In defense of Apache

Apache is an open source giant, but does it live up to its community ideals?

In the early part of the last decade I donated a piece of software to Apache because I was afraid that Microsoft would sue me. Nearly a decade later, Microsoft would become a major contributor to that software. I started POI with the hopes of landing local business during the dot bomb, which was a much worse recession than the latest one for those in technology. As it turned out, my first customer was in South Africa.

My vision for POI was to grow beyond a spreadsheet-file-format API, cover the full gamut of Microsoft's Office file formats, and plug this into a reporting engine that I would develop later. Unfortunately for me, other people further along on reporting engines were able to plug POI into them and make them more successful. That was a big success for Apache, but something of a miss for me. I'd made the hard part happen but missed out on the primary benefit.

 Apache for individuals

I remember Marc Fleury at JBoss used to characterize Apache as being a bunch of guys who stood around waiting for IBM to "take them." I don't think it was quite that simple. At one point, IBM approached us and wanted to use POI in some part of WebSphere. I was happy to have Big Blue, but I wasn't willing to meet the company's timelines for free. IBM decided to do something with OpenOffice instead.

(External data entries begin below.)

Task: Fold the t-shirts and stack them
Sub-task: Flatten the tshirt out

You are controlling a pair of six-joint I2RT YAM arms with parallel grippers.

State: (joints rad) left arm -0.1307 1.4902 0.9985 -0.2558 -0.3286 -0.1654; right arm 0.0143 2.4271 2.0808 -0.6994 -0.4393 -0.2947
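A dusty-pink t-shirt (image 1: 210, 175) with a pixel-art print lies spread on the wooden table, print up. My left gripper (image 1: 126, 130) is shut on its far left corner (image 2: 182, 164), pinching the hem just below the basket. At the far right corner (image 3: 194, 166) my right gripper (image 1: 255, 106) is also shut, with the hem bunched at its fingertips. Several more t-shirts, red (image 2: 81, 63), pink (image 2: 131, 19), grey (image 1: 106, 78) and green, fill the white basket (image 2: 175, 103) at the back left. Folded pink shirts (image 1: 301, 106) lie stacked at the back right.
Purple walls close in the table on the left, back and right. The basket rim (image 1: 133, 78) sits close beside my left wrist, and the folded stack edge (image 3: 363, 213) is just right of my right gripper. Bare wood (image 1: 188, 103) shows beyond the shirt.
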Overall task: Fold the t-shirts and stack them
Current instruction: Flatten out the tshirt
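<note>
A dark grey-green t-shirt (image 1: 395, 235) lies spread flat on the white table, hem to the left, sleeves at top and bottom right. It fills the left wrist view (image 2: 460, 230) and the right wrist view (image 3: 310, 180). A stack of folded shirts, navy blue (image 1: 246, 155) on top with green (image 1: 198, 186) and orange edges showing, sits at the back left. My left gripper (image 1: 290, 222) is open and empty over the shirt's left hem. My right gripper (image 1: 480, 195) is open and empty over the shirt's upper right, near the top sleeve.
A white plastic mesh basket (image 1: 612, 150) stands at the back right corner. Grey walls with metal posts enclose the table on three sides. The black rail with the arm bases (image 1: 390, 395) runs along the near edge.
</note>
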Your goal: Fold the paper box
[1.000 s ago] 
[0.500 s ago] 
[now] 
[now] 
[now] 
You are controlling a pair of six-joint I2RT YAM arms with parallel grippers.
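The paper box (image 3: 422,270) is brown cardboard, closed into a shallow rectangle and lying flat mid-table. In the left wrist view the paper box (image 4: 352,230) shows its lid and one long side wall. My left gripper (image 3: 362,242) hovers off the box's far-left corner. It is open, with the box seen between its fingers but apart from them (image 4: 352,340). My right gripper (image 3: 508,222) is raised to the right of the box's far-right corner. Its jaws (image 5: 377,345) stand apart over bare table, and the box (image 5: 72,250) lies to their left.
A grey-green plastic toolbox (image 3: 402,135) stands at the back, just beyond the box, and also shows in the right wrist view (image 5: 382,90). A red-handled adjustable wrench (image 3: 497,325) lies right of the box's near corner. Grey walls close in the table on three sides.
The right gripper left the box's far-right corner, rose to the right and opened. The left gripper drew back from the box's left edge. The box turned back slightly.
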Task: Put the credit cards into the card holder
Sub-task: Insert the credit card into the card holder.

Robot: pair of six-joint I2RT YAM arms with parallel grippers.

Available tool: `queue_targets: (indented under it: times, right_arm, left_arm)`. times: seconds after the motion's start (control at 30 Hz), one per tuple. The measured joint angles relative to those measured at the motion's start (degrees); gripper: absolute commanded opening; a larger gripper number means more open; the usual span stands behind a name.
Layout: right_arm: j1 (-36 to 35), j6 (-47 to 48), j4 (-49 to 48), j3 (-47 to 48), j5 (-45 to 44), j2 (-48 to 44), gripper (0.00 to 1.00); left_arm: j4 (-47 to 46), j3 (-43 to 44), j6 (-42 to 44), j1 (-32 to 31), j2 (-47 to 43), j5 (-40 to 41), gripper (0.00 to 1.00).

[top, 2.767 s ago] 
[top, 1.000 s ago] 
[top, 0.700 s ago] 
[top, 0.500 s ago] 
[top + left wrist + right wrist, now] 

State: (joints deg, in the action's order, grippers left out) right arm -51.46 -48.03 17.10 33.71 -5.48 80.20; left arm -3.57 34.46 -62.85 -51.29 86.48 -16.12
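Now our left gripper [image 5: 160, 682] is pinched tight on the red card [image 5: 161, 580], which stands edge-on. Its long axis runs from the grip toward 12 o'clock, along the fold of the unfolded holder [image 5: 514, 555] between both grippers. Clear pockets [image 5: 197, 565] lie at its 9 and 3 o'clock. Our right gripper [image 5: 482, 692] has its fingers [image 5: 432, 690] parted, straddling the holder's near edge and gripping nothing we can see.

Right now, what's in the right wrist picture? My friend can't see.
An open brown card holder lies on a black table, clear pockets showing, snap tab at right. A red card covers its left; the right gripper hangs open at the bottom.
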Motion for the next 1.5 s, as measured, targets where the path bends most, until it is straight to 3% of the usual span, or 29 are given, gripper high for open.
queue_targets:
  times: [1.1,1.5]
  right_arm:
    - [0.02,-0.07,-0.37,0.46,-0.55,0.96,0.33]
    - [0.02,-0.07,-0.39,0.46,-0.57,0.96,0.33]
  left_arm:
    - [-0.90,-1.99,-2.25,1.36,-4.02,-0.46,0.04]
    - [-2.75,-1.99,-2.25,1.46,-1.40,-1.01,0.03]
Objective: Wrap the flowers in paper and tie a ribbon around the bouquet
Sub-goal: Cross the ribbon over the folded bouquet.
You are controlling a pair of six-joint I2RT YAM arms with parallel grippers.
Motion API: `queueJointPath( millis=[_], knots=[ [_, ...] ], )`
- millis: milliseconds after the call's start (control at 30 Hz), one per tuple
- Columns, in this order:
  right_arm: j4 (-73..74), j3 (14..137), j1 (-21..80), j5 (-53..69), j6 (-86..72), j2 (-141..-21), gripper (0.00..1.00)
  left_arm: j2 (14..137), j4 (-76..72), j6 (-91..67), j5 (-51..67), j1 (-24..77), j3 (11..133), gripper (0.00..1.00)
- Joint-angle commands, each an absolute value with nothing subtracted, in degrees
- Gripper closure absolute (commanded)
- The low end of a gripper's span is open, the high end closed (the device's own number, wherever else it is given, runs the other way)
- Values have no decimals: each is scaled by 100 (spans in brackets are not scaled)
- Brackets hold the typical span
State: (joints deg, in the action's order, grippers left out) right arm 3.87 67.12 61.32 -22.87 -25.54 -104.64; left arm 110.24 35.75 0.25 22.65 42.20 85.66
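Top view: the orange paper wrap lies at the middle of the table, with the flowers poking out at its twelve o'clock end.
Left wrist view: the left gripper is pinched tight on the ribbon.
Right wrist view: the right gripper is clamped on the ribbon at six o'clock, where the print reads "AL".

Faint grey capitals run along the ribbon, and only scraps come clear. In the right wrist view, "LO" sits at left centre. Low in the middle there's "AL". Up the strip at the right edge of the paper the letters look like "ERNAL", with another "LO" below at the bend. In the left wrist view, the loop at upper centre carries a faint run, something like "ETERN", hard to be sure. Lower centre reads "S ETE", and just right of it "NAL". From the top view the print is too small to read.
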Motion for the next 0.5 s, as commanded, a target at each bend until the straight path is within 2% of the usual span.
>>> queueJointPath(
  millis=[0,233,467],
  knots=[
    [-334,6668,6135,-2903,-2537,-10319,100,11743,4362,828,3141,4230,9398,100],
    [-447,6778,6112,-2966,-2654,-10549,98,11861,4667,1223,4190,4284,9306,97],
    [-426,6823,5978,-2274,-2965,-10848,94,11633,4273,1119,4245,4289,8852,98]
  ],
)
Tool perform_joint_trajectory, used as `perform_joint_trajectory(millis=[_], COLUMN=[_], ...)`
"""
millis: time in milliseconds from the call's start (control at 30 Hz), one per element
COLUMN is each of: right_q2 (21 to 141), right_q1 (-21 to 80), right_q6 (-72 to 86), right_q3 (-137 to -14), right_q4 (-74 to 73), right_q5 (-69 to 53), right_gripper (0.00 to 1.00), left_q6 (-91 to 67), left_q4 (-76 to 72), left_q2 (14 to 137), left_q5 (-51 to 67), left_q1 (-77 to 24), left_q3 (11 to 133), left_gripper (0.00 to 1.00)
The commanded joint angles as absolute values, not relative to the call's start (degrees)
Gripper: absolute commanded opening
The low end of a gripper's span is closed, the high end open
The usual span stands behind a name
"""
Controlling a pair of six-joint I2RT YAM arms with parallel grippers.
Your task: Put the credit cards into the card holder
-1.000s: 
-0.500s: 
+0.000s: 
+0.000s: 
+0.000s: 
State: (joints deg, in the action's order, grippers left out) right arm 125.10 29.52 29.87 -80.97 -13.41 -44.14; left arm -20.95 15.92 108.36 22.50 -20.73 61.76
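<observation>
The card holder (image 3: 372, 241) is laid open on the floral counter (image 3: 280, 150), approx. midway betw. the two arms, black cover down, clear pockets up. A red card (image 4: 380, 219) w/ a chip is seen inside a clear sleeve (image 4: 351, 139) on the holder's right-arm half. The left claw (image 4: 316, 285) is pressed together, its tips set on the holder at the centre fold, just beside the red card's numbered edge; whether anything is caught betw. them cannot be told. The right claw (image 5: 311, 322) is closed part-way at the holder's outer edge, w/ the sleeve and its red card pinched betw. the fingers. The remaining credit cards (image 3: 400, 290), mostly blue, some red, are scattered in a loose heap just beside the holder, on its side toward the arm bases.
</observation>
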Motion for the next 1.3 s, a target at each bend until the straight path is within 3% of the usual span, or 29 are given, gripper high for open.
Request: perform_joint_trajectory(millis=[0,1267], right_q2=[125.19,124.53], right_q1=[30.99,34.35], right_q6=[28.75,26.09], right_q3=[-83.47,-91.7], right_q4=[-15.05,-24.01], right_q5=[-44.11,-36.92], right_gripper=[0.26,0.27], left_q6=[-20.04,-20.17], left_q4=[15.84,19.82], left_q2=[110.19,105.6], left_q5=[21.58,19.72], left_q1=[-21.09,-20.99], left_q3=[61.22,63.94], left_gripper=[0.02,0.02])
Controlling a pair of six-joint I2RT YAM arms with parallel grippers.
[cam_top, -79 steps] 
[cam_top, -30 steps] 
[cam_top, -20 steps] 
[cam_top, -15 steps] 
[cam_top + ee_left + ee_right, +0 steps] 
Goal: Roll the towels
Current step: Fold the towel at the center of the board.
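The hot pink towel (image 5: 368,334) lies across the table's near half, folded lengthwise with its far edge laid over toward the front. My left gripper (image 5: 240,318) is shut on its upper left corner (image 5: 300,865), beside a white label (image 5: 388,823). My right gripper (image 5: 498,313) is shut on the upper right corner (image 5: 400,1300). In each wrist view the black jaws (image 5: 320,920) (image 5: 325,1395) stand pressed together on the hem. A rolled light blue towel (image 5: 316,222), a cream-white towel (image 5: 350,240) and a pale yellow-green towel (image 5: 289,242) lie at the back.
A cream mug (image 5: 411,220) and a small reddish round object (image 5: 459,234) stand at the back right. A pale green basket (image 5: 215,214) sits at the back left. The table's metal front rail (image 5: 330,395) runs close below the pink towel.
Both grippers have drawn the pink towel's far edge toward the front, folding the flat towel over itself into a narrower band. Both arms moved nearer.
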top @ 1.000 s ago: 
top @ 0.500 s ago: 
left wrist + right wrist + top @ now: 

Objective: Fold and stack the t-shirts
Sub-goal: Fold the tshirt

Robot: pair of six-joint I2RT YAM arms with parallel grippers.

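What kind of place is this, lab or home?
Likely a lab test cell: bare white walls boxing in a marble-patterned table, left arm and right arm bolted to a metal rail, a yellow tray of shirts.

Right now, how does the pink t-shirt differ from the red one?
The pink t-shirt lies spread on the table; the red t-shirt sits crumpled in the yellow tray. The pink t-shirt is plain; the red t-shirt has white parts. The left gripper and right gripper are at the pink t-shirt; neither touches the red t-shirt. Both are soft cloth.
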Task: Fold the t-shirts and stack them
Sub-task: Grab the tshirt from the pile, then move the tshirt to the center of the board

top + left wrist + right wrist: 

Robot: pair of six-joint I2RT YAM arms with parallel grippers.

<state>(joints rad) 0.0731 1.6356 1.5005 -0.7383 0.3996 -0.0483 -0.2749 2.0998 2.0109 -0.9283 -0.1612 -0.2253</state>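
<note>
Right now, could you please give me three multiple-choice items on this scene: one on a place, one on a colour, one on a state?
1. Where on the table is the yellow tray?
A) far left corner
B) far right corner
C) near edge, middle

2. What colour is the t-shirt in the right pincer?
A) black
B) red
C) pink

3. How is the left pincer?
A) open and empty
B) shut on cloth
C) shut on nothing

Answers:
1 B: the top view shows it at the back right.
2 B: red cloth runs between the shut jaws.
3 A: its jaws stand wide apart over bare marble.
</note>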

While others may have benefited more from POI than I did personally, I did make a few hundred thousand dollars off it. That was the smallest benefit I received. Because of POI, I was able to get a (not very good) job to wait out the rest of the recession. My co-founder went to SAS even earlier. Because I'd already started an Apache project, I was able to talk Marc Fleury into hiring me at JBoss, and I made a lot more after the acquisition.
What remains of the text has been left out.